### WHAT IS BEING ASKED
In the data below, count how many lines contain "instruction" and give that number by itself.

(DATA SHOWN begins)

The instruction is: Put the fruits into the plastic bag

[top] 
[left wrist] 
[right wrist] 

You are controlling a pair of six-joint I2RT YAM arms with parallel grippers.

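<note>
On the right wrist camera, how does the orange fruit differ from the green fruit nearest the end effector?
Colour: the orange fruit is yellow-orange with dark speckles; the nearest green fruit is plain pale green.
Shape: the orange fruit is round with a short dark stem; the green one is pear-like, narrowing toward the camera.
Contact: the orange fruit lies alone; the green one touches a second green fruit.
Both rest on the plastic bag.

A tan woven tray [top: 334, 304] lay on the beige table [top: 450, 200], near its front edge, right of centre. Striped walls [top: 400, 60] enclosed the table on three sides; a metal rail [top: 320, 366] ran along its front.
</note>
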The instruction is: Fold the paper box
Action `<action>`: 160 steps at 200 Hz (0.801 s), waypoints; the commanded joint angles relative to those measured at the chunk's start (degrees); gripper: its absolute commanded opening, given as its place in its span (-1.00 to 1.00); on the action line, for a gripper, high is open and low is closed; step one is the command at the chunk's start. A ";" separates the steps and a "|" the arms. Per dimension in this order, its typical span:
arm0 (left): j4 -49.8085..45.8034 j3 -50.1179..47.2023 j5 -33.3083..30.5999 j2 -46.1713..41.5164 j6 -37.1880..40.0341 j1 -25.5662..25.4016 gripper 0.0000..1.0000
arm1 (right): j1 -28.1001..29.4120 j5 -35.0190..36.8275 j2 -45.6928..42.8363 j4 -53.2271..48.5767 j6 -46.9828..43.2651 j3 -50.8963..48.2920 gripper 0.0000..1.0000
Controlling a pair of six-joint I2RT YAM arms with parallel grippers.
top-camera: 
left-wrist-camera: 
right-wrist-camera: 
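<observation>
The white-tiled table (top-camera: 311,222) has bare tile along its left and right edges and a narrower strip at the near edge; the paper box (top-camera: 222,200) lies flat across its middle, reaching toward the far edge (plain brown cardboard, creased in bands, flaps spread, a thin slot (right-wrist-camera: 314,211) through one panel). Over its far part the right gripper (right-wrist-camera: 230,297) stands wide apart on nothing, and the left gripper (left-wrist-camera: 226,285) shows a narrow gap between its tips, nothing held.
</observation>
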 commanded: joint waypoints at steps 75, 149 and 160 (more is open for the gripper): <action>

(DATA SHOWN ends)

### WRITTEN RESPONSE
2